Young Rock (2021-23), about the early years of "The Rock," Dwayne Johnson,is one of my favorite comedies: an insider view of the 1990s pro wrestling subculture, a deliberate gay subtext between the modern-day Rock and his boyfr...best friend Randall Park, a near-absence of heterosexual romance, and endless vistas of locker room beefcake. I reviewed "You Gotta Get Down to Get Up," Episode 2.12 of Young Rock, because it stars two of my favorite actors from the old days, Sean Astin and Ryan Pinkston.

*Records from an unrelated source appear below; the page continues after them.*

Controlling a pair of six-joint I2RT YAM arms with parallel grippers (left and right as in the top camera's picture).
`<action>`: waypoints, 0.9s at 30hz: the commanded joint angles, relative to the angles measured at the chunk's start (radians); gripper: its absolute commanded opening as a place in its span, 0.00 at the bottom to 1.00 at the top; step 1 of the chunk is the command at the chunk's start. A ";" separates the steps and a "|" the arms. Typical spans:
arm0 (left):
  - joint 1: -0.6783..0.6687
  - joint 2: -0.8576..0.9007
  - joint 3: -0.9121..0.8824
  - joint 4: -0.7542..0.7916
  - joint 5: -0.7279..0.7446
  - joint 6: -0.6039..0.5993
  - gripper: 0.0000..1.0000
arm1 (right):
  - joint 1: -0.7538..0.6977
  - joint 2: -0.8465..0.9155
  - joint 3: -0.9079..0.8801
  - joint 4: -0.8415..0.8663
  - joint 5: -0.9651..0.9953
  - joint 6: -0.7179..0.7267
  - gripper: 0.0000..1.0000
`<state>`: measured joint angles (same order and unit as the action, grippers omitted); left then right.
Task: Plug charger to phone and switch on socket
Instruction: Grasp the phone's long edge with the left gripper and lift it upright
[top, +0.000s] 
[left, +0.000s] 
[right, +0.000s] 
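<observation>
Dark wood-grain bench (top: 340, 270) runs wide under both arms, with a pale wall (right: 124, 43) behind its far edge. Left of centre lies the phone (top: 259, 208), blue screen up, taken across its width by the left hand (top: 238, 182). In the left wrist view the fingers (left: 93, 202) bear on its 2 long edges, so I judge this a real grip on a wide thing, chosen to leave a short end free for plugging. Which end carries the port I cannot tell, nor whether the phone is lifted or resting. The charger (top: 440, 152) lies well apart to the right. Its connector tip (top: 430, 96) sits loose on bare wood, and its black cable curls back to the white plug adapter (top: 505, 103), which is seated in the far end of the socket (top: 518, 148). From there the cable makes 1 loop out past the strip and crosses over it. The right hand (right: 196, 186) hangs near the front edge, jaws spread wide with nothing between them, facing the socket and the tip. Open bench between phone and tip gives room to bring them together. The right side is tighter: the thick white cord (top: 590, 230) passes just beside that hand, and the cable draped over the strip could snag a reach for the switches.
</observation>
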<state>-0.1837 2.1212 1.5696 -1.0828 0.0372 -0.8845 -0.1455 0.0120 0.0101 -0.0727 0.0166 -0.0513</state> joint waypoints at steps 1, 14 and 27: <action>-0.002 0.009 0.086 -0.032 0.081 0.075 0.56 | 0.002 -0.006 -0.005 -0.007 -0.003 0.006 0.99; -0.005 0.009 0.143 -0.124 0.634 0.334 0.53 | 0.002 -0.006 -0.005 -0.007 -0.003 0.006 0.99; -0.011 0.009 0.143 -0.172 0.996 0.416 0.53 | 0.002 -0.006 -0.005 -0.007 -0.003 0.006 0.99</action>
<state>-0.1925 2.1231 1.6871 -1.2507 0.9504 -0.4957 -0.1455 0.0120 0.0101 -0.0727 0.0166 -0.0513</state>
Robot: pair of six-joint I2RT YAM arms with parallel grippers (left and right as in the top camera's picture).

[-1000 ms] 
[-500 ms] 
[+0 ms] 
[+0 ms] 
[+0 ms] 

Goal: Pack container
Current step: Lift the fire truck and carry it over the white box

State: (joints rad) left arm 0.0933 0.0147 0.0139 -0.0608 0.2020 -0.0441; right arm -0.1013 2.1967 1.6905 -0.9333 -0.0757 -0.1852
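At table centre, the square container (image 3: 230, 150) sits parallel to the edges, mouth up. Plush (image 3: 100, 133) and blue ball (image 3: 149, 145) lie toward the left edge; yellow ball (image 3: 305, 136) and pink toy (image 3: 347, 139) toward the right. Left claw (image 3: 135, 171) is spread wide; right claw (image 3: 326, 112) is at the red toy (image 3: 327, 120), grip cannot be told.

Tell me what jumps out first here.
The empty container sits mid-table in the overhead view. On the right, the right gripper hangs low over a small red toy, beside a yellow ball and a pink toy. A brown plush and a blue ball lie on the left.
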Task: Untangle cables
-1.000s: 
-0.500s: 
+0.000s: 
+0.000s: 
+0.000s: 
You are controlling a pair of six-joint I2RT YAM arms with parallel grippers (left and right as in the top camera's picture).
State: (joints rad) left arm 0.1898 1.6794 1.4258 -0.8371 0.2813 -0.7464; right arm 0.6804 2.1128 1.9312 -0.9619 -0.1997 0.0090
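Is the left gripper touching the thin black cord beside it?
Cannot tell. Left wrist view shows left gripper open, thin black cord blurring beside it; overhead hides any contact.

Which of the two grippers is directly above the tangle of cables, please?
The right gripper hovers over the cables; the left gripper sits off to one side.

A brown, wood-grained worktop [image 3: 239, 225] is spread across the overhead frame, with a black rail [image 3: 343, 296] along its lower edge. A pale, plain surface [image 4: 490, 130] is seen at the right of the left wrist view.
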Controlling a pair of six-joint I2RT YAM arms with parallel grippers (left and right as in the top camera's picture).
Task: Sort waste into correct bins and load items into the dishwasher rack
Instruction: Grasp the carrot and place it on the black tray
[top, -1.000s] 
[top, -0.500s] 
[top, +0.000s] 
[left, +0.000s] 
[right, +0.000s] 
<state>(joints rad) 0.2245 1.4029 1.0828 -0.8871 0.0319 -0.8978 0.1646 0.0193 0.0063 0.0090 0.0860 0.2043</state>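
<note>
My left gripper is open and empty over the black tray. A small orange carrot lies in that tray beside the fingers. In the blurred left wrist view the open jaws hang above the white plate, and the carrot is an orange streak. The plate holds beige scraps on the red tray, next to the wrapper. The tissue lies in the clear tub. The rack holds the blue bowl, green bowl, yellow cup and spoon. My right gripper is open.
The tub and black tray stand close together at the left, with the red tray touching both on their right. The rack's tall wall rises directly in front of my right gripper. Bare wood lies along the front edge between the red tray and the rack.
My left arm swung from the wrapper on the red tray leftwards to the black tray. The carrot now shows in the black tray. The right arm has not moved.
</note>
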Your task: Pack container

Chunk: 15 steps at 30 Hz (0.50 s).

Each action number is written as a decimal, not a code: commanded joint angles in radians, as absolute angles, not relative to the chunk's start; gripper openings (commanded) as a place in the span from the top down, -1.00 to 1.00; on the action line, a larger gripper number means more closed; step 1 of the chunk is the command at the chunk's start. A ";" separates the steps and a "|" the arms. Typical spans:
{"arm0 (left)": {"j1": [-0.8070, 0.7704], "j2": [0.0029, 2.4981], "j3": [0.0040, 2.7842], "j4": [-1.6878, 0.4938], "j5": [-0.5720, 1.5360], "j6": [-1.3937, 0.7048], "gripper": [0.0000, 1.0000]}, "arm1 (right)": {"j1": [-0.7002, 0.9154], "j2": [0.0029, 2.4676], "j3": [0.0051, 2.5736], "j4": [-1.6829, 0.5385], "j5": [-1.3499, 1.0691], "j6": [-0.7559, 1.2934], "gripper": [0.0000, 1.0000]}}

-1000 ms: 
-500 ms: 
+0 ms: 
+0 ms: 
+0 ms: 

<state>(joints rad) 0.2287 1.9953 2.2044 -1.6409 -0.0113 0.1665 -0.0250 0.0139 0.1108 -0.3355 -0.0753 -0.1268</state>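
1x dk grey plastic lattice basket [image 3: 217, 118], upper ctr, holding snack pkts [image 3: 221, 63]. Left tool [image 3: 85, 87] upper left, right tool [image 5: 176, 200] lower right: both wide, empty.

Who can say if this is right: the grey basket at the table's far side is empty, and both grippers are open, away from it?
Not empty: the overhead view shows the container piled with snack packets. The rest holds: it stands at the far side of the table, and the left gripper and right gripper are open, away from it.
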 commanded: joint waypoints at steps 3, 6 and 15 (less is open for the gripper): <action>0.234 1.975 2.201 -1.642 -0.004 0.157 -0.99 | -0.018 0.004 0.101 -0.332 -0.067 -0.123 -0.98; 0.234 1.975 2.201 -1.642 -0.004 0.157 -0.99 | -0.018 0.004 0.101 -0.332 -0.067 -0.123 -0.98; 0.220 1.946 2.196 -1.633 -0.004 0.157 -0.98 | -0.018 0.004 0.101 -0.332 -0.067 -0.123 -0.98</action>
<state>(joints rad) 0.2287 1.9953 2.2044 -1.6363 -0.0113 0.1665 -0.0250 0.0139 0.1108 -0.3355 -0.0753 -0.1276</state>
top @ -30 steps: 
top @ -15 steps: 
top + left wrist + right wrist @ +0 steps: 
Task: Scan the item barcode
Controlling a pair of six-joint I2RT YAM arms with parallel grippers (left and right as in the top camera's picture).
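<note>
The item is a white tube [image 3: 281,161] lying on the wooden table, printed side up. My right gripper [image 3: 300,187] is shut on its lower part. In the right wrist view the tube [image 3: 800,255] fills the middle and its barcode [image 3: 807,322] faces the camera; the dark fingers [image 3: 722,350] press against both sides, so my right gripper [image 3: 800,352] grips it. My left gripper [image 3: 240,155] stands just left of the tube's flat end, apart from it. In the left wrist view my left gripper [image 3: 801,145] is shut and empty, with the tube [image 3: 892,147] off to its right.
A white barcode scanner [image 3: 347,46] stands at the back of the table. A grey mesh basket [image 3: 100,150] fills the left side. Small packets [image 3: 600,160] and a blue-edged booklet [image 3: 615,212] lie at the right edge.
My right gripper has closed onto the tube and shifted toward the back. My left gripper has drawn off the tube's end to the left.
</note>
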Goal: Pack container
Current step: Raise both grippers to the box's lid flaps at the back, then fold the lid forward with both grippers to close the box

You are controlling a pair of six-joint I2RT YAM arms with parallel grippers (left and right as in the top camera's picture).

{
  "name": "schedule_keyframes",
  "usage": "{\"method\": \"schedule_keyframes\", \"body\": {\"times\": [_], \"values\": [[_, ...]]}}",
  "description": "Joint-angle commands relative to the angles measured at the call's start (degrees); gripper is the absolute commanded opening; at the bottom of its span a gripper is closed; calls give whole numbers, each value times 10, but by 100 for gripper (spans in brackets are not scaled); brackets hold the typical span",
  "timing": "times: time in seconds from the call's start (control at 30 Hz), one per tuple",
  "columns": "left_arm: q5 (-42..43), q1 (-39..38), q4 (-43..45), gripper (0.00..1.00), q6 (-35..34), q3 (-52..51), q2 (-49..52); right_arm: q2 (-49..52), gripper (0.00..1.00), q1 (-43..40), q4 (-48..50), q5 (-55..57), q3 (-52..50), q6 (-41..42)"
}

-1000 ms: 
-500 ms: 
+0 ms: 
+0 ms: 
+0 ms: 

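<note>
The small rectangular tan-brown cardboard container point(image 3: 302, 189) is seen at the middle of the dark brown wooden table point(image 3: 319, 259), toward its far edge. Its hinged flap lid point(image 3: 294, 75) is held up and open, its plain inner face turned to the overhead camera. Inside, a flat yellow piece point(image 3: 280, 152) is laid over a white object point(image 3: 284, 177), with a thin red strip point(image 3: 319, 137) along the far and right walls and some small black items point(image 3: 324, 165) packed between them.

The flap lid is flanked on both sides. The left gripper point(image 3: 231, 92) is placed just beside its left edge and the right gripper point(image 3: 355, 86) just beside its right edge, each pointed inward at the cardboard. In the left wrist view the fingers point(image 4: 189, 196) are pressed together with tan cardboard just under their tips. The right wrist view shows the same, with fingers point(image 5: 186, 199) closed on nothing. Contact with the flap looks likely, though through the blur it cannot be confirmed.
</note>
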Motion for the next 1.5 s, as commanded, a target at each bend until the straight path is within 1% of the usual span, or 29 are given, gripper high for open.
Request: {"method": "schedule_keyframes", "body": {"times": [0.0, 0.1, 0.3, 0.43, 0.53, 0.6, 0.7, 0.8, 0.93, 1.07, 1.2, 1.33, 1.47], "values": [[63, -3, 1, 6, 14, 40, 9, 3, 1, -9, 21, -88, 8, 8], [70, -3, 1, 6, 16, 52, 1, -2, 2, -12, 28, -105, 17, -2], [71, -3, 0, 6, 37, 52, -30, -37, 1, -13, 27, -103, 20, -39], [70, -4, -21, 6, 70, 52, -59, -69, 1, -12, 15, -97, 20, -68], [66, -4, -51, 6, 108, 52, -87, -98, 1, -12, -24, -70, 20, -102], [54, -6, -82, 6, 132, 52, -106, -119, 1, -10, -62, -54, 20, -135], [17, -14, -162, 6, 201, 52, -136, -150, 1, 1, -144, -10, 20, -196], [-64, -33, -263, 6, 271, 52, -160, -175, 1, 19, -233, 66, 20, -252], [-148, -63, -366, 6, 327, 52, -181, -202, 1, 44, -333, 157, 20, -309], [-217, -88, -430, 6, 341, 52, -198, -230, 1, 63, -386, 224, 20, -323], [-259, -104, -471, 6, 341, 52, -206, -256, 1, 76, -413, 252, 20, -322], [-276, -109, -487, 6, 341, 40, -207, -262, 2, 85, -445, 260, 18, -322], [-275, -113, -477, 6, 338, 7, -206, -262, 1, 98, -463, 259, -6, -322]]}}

Scene 1: Randall is upset because Dwayne didn't invite him to lunch with his best friend Forest Whitaker. They're boyfr....buddies. Shouldn't he be invited by default? Besides, it's only 24 hours until the presidential election; shouldn't Dwayne be out there, campaigning in battleground states?
No, Dwayne says, he always goes his own way. A story to illustrate:
Scene 2: In 1996, Dwayne is getting some wrestling experience in Memphis, living with his buddy Downtown Bruno, Ryan Pinkston, in a decrepit trailer with no ceiling.
Bruno is down on his luck. He moved from playing a heel, Dr. Harvey Winkelman, to managing heels, but now he is just a referee for Jerry "The King" Lawler, Michael Strassner.
They discuss Dwayne's ring name. Since his dad was Rocky, maybe Rocky Junior? His family suggests Little Chief, his friends the Wild Half-Samoan.
Scene 3: In the locker room, Dwayne has been booked on a tag team, but they still need his name. He says "Flex Kavana."
Back in 2034, Randall is surprised that it wasn't the Rock right away. No, Flex, because he's muscular, and Kavana, because it sounds Polynesian.
His tag team partner, Brian Lawler, played by Marcus Molyneaux, approaches. They knew each other as kids: Brian used to set up rings for Dwayne's Dad. He's hot now, so his ring name is Too Sexy Brian.
They film one of those bragging promos, but Dwayne flubs it by saying "We're naughty by nature but violent by decision."